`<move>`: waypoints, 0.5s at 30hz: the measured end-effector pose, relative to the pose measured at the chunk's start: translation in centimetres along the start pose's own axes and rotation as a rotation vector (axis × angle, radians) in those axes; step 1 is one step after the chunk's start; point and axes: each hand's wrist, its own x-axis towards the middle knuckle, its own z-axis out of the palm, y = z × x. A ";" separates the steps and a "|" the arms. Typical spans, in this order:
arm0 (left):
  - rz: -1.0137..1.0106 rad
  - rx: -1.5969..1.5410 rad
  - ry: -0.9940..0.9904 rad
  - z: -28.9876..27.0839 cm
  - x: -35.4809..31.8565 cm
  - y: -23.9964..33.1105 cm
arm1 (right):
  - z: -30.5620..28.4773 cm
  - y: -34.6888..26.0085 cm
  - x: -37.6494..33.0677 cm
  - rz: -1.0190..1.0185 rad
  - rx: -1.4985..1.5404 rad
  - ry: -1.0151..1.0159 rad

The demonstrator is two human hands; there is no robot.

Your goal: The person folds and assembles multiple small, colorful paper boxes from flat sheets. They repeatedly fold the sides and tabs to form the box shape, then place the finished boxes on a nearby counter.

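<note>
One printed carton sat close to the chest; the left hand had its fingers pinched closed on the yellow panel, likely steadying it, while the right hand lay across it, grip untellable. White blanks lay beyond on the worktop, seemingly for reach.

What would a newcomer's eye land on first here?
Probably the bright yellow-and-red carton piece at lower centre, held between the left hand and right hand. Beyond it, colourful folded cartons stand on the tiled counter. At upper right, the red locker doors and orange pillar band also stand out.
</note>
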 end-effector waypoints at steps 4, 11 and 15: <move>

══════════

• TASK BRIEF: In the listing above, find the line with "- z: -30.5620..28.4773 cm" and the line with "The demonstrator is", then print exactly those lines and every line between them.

• ANSWER BELOW:
  - z: -30.5620..28.4773 cm
  - y: -34.6888..26.0085 cm
  - x: -37.6494..33.0677 cm
  - rz: -1.0190..1.0185 rad
  - rx: -1.4985..1.5404 rad
  - ry: -1.0151..1.0159 rad

The demonstrator is two human hands; there is no robot.

For this exercise, nothing more is required.